§ **THE PROBLEM**
Set down all of the records exactly, leaving none out.

§ **INPUT**
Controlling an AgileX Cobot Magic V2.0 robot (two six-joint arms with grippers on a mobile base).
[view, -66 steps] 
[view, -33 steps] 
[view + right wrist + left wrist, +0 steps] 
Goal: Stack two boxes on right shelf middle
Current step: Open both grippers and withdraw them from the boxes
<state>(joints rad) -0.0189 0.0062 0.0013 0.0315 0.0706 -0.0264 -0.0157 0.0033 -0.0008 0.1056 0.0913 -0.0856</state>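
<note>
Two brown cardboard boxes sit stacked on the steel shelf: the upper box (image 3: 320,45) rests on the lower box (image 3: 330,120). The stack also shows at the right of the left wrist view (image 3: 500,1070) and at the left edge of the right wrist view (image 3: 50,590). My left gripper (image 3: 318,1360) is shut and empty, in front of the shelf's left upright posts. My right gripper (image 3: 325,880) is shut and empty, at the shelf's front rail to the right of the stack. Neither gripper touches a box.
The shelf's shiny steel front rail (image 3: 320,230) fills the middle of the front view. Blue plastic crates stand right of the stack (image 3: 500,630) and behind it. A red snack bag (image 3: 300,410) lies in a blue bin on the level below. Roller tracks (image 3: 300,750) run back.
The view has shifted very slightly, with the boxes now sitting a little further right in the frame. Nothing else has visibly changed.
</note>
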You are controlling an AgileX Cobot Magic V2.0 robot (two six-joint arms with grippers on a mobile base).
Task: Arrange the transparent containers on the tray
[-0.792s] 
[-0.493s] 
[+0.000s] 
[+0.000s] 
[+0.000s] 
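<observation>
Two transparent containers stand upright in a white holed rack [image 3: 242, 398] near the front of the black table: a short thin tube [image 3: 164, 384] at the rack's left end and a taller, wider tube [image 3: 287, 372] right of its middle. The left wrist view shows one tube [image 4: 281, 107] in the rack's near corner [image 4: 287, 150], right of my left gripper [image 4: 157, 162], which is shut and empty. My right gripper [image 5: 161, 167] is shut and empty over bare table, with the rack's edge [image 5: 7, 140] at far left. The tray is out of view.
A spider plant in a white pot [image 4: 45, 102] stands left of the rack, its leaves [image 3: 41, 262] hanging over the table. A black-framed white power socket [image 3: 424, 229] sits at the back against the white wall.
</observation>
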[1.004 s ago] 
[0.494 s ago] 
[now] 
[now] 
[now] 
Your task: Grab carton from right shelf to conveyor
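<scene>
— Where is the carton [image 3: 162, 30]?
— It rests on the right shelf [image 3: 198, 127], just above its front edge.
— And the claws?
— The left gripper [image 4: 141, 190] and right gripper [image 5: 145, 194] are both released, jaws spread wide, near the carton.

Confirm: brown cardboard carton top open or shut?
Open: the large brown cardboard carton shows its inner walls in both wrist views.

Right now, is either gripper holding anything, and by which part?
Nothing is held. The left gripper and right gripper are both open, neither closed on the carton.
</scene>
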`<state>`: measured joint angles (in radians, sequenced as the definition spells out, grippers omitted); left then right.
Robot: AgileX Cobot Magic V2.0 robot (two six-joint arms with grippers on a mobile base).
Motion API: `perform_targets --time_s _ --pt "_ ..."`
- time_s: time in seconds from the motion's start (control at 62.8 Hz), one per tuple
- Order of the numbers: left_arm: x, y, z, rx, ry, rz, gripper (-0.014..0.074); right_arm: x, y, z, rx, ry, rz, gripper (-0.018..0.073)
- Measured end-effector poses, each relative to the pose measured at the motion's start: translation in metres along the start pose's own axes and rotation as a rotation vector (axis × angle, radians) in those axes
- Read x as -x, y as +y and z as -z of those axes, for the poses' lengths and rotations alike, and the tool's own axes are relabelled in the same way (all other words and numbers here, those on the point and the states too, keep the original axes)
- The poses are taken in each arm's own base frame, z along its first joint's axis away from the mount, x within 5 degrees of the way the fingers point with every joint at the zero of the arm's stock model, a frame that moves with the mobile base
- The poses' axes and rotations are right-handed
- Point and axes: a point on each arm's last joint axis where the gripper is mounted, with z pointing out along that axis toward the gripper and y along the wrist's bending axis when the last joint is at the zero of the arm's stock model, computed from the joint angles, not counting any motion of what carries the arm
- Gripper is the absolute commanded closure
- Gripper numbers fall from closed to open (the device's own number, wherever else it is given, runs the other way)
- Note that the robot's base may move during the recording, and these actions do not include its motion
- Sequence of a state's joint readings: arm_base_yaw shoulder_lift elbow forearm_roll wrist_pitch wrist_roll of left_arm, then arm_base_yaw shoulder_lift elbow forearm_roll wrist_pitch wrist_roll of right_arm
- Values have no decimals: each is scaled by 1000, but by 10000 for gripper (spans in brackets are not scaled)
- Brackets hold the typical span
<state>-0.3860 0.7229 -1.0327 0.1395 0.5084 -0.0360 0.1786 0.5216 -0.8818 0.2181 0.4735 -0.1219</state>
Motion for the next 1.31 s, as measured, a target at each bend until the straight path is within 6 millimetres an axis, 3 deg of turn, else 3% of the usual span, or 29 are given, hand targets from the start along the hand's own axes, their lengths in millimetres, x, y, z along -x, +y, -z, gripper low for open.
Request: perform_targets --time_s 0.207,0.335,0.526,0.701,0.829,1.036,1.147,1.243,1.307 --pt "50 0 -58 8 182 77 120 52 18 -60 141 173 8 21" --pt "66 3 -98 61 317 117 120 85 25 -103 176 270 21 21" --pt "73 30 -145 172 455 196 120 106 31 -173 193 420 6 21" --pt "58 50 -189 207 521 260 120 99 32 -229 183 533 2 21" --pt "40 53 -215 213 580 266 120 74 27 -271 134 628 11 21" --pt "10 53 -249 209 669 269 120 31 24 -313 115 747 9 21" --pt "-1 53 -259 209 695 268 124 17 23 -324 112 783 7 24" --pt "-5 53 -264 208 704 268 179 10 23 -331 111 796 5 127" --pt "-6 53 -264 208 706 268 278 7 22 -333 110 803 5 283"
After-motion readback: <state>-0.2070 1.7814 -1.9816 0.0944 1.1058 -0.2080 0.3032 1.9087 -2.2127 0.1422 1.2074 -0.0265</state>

§ **OUTPUT BELOW**
Controlling an AgileX Cobot Magic V2.0 robot (two six-joint arms with grippers on a mobile base).
[view, -66 steps] 
[view, -33 steps] 
[view + right wrist + left wrist, +0 steps] 
Goal: Stack two boxes on right shelf middle
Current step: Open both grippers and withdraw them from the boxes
<state>(joints rad) -0.0189 0.0062 0.0013 0.0315 0.0706 -0.0264 -0.0157 0.0033 -0.0008 0.1056 0.0913 -0.0856</state>
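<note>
Two brown cardboard boxes sit stacked on the steel shelf: the upper box (image 3: 320,45) rests on the lower box (image 3: 330,120). The stack also shows at the right of the left wrist view (image 3: 500,1070) and at the left edge of the right wrist view (image 3: 50,590). My left gripper (image 3: 318,1360) is shut and empty, in front of the shelf's left upright posts. My right gripper (image 3: 325,880) is shut and empty, at the shelf's front rail to the right of the stack. Neither gripper touches a box.
The shelf's shiny steel front rail (image 3: 320,230) fills the middle of the front view. Blue plastic crates stand right of the stack (image 3: 500,630) and behind it. A red snack bag (image 3: 300,410) lies in a blue bin on the level below. Roller tracks (image 3: 300,750) run back.
The view has shifted very slightly, with the boxes now sitting a little further right in the frame. Nothing else has visibly changed.
</note>
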You are controlling an AgileX Cobot Magic V2.0 robot (two six-joint arms with grippers on a mobile base).
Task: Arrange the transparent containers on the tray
[-0.792s] 
[-0.493s] 
[+0.000s] 
[+0.000s] 
[+0.000s] 
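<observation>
Two transparent containers stand upright in a white holed rack [image 3: 242, 398] near the front of the black table: a short thin tube [image 3: 164, 384] at the rack's left end and a taller, wider tube [image 3: 287, 372] right of its middle. The left wrist view shows one tube [image 4: 281, 107] in the rack's near corner [image 4: 287, 150], right of my left gripper [image 4: 157, 162], which is shut and empty. My right gripper [image 5: 161, 167] is shut and empty over bare table, with the rack's edge [image 5: 7, 140] at far left. The tray is out of view.
A spider plant in a white pot [image 4: 45, 102] stands left of the rack, its leaves [image 3: 41, 262] hanging over the table. A black-framed white power socket [image 3: 424, 229] sits at the back against the white wall.
</observation>
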[1.004 s ago] 
[0.494 s ago] 
[now] 
[now] 
[now] 
Your task: Grab carton from right shelf to conveyor
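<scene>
— Where is the carton [image 3: 162, 30]?
— It rests on the right shelf [image 3: 198, 127], just above its front edge.
— And the claws?
— The left gripper [image 4: 141, 190] and right gripper [image 5: 145, 194] are both released, jaws spread wide, near the carton.

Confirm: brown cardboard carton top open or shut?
Open: the large brown cardboard carton shows its inner walls in both wrist views.

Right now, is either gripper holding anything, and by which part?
Nothing is held. The left gripper and right gripper are both open, neither closed on the carton.
</scene>
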`<state>`: measured joint angles (in radians, sequenced as the definition spells out, grippers omitted); left then right.
Robot: AgileX Cobot Magic V2.0 robot (two six-joint arms with grippers on a mobile base).
Motion API: `perform_targets --time_s _ --pt "_ ..."`
- time_s: time in seconds from the motion's start (control at 62.8 Hz), one per tuple
- Order of the numbers: left_arm: x, y, z, rx, ry, rz, gripper (-0.014..0.074); right_arm: x, y, z, rx, ry, rz, gripper (-0.018..0.073)
- Measured end-effector poses, each relative to the pose measured at the motion's start: translation in metres along the start pose's own axes and rotation as a rotation vector (axis × angle, radians) in those axes
- Read x as -x, y as +y and z as -z of those axes, for the poses' lengths and rotations alike, and the tool's own axes are relabelled in the same way (all other words and numbers here, those on the point and the states too, keep the original axes)
- The poses are taken in each arm's own base frame, z along its first joint's axis away from the mount, x within 5 degrees of the way the fingers point with every joint at the zero of the arm's stock model, a frame that moves with the mobile base
- The poses' axes and rotations are right-handed
- Point and axes: a point on each arm's last joint axis where the gripper is mounted, with z pointing out along that axis toward the gripper and y along the wrist's bending axis when the last joint is at the zero of the arm's stock model, computed from the joint angles, not counting any motion of what carries the arm
- Gripper is the absolute commanded closure
- Gripper numbers fall from closed to open (the device's own number, wherever else it is given, runs the other way)
- Note that the robot's base may move during the recording, and these actions do not include its motion
- Sequence of a state's joint readings: arm_base_yaw shoulder_lift elbow forearm_roll wrist_pitch wrist_roll of left_arm, then arm_base_yaw shoulder_lift elbow forearm_roll wrist_pitch wrist_roll of right_arm
- Values have no decimals: each is scaled by 1000, but by 10000 for gripper (spans in brackets are not scaled)
- Brackets hold the typical span
<state>-0.3860 0.7229 -1.0327 0.1395 0.5084 -0.0360 0.1786 0.5216 -0.8818 0.2181 0.4735 -0.1219</state>
Motion for the next 1.31 s, as measured, a target at each bend until the straight path is within 6 millimetres an axis, 3 deg of turn, else 3% of the usual span, or 29 are given, hand targets from the start along the hand's own axes, their lengths in millimetres, x, y, z along -x, +y, -z, gripper low for open.
Request: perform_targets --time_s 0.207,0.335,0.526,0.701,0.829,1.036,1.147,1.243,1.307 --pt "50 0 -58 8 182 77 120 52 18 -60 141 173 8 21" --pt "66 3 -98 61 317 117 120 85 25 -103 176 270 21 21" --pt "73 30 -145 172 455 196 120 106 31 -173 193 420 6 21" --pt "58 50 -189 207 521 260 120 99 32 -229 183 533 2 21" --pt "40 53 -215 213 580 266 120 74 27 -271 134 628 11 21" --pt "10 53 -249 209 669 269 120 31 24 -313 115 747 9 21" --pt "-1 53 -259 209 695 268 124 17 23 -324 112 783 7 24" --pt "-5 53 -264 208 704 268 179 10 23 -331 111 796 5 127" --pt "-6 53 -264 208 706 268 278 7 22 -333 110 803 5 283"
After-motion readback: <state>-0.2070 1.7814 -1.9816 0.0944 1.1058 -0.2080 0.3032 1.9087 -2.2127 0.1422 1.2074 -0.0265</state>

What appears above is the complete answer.